Aseguró que las versiones sobre un supuesto “narcogobierno” son impulsadas por sectores de la derecha
Atenea Rojas
En medio de investigaciones relacionadas con presuntos vínculos con el crimen organizado, la presidenta Claudia Sheinbaum aseguró que no existe ningún riesgo político para su gobierno ni para Morena tras la entrega voluntaria de los exfuncionarios sinaloenses Gerardo Mérida Sánchez y Enrique Díaz Vega a autoridades de Estados Unidos, puntualizando que, cualquier declaración que realicen ante autoridades estadounidenses deberá sustentarse con pruebas.

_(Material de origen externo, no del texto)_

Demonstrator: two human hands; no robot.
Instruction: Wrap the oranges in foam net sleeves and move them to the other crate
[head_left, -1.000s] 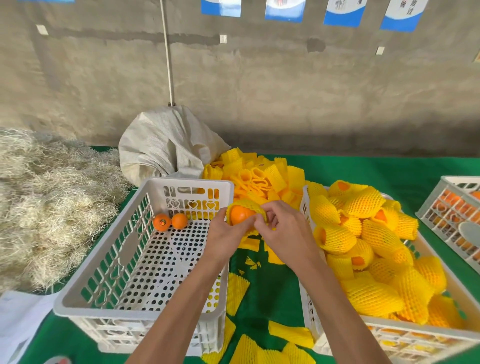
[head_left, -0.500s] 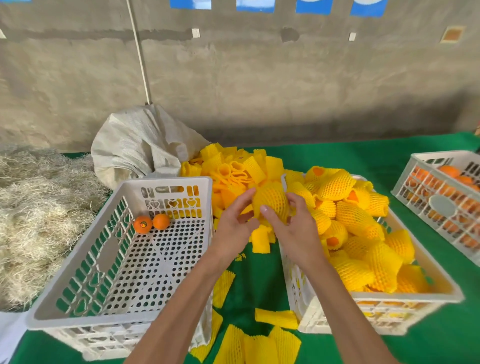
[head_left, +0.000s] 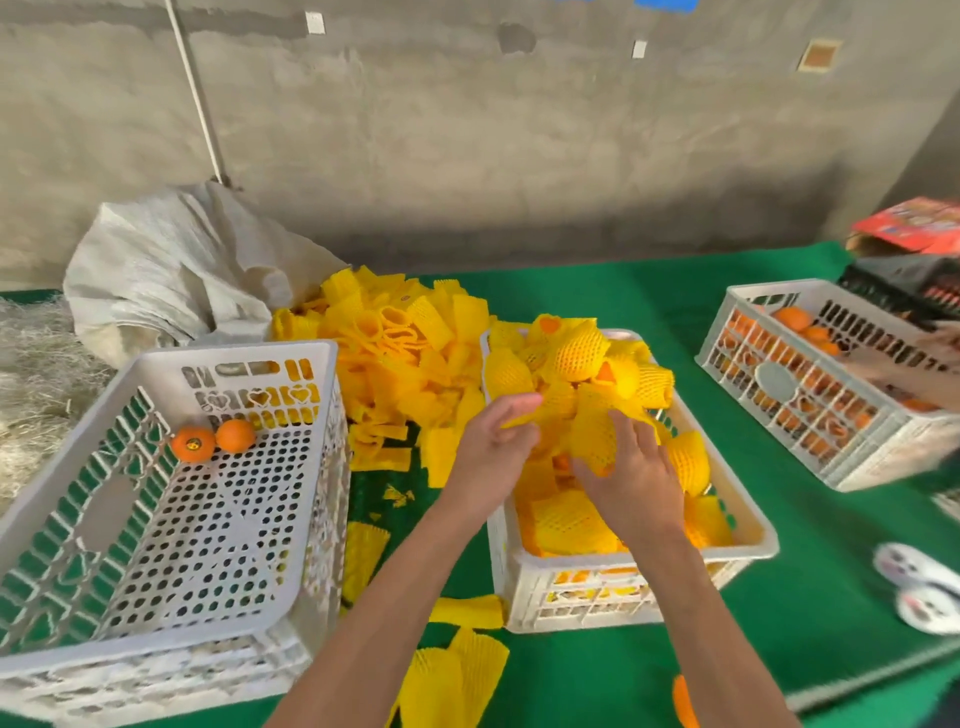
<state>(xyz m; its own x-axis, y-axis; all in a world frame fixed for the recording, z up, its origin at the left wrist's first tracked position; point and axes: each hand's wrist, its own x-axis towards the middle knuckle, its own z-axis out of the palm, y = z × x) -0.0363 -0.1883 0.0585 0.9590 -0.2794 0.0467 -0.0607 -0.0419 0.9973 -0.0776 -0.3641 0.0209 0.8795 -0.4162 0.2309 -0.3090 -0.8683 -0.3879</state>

Durante su conferencia matutina, la mandataria federal también descartó que Estados Unidos pueda considerar a Morena como una organización terrorista por presuntos vínculos con cárteles, y aseguró que las versiones sobre un supuesto “narcogobierno” son impulsadas por sectores de la derecha.
En el mismo contexto, la presidenta confirmó que las cuentas bancarias de Rubén Rocha Moya fueron congeladas de manera preventiva por la Unidad de Inteligencia Financiera (UIF), junto con las de otros funcionarios señalados en las investigaciones; enfatizando que el congelamiento de cuentas no implica una resolución de culpabilidad ni significa que exista una investigación directa de la UIF contra Rocha Moya.
Gerardo Mérida Sánchez se desempeñó como secretario de Seguridad Pública de Sinaloa, mientras que Enrique Díaz Vega ocupó la Secretaría de Administración y Finanzas en el gobierno estatal encabezado por Rubén Rocha Moya. Ambos forman parte de las investigaciones impulsadas en Estados Unidos por presuntos nexos con el Cártel de Sinaloa.